Prisonniers,mais toujours en lutte
À l’heure où j’écris ces lignes,
33 prisonniers politiques et défenseurs des droits humains incarcérés dans les prisons d’Inzgen, d’Ait Meloul et de Kenitra au Maroc, et El Ayoun au Sahara Occidental sont en grève de la faim depuis le 4 septembre pour protester contre les traitements inhumains qu’ils subissent et pour revendiquer leurs droits légitimes de détenus d’opinion. Saïd Loumadi, qui a commencé le 7 août, a été transféré à l’hôpital où il a refusé l’administration de sérum ; il est depuis sombré dans le coma. Nous avons les plus vives inquiétudes à leur sujet.
En août 2005, alors que j’étais incarcérée à la Carcel Negra (« prison noire ») d’El Ayoun, j’ai fait une grève de la faim avec 36 de mes camarades. Elle a duré cinquante et un jours. Si nous sommes contraints à utiliser ces formes de lutte dans des conditions de détention moyenâgeuses, entassés dans des cellules insalubres, manquant déjà de nourriture, c’est que nous exigeons, là aussi, le respect de notre dignité et de nos droits. Nous revendiquons le statut de prisonnier d’opinion, puisque c’est pour nos déclarations publiques en faveur de l’indépendance de notre pays que nous y sommes jetés.

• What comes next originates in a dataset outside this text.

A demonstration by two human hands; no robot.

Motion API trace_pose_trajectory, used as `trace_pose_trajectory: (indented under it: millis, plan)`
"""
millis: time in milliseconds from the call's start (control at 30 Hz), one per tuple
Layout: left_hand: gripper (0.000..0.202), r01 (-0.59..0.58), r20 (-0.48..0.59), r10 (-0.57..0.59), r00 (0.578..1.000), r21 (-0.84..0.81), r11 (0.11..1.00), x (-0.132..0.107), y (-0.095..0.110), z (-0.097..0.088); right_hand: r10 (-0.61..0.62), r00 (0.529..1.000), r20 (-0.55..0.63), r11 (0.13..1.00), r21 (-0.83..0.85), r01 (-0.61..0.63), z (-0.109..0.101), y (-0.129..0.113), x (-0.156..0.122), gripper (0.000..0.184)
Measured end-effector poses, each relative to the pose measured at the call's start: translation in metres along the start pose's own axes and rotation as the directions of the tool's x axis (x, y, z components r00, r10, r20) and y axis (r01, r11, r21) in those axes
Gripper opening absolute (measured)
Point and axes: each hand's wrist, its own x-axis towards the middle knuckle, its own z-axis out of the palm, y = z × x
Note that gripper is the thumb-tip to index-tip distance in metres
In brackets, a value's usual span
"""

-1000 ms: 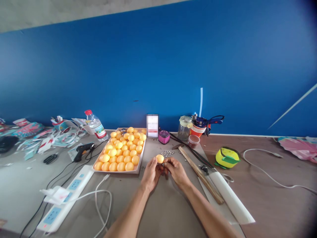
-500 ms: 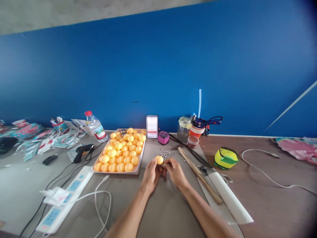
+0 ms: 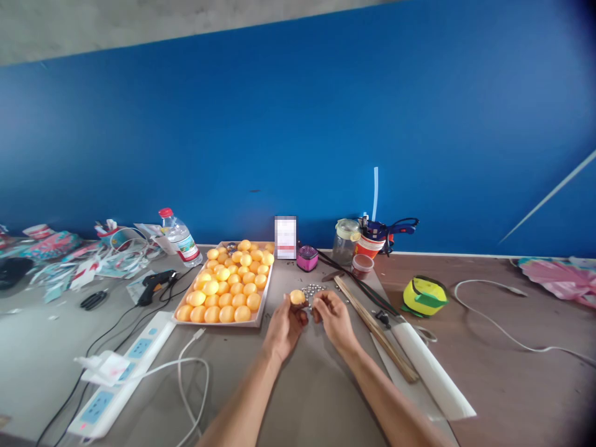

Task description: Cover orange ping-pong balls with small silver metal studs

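My left hand is closed round a small orange ball, holding it up at the fingertips over the grey table. My right hand sits just to the right of it, its fingers pinched together; whatever they hold is too small to name. A pile of small silvery beads lies on the table right behind both hands. A shallow tray full of several orange balls stands to the left of my left hand.
A white power strip with cables, a black glue gun, scissors and a water bottle lie at the left. Wooden sticks, a white roll, a yellow-green tape measure, jars and a cup stand at the right.
My hands have drawn slightly apart. The orange ball has turned in my left hand, and my right hand has pulled away from it to the right.
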Motion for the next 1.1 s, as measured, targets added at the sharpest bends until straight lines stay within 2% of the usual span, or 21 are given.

Mais il s’agit aussi de notre sécurité : quatre prisonniers politiques ont été victimes de tentative d’assassinat de la part de prisonniers de droit commun marocains avec qui nous partagions les cellules et qui étaient manipulés par l’administration pénitentiaire pour ces forfaits. La torture est monnaie courante dans cette sinistre prison : 2 détenus sahraouis y sont morts suite aux sévices endurés, la dépouille de l’un d’eux a été rendue à sa famille, menottes aux mains et aux pieds.

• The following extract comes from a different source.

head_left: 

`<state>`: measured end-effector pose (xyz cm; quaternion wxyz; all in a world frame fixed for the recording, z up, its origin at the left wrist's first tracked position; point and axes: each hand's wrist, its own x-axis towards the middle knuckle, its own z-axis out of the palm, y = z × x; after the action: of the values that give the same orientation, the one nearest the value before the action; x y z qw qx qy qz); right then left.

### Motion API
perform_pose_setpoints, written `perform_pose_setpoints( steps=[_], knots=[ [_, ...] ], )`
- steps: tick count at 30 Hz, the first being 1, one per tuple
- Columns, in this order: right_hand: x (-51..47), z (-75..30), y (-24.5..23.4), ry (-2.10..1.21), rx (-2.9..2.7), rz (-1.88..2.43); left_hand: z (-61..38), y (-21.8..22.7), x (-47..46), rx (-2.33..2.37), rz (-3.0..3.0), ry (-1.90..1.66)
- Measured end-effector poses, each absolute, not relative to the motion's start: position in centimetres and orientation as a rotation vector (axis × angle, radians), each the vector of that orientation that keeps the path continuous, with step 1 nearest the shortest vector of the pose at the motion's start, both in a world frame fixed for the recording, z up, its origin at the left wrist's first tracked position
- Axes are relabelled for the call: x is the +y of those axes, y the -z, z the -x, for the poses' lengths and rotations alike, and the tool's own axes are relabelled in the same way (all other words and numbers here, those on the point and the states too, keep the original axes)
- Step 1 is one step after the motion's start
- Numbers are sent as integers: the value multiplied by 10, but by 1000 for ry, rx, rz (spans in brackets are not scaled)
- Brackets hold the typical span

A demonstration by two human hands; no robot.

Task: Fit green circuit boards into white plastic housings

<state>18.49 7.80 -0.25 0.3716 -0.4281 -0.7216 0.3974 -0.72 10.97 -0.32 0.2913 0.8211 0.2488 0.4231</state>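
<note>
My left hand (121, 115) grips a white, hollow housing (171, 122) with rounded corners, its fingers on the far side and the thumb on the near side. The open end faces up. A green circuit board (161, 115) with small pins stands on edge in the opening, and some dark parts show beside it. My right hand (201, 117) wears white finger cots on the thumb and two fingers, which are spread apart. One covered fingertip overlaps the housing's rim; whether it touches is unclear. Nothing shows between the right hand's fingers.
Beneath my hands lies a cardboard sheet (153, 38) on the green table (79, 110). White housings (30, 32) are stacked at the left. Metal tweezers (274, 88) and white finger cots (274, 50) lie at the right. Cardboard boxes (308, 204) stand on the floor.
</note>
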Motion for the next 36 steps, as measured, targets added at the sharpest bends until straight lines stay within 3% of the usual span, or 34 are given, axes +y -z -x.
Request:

Mais la prison n’apaise pas notre ardeur, ni celle de nos familles. Les messages de solidarité qui nous arrivent de par le monde nous font chaud au coeur, ils sont importants, tout comme les démarches faites auprès des autorités marocaines et des gouvernements qui soutiennent ce régime. Les observateurs internationaux (9 avocats et 3 journalistes) venus à notre procès le 13 décembre 2005 s’en sont rendu compte. Ils ont assisté à des débats peu courants : nous étions 14 inculpés. À la barre, nous scandions des slogans indépendantistes, bras levés avec le V de la Victoire. Personne n’a défendu sa cause devant ce tribunal, nous revendiquions notre droit à l’autodétermination. Lors d’une précédente comparution, j’avais dit au président qu’il était illégal dans mon pays et que je n’avais pas à répondre à ses questions. Mais dans ce tribunal, truffé de policiers à l’intérieur comme à l’extérieur, aucun journaliste marocain : un black-out total.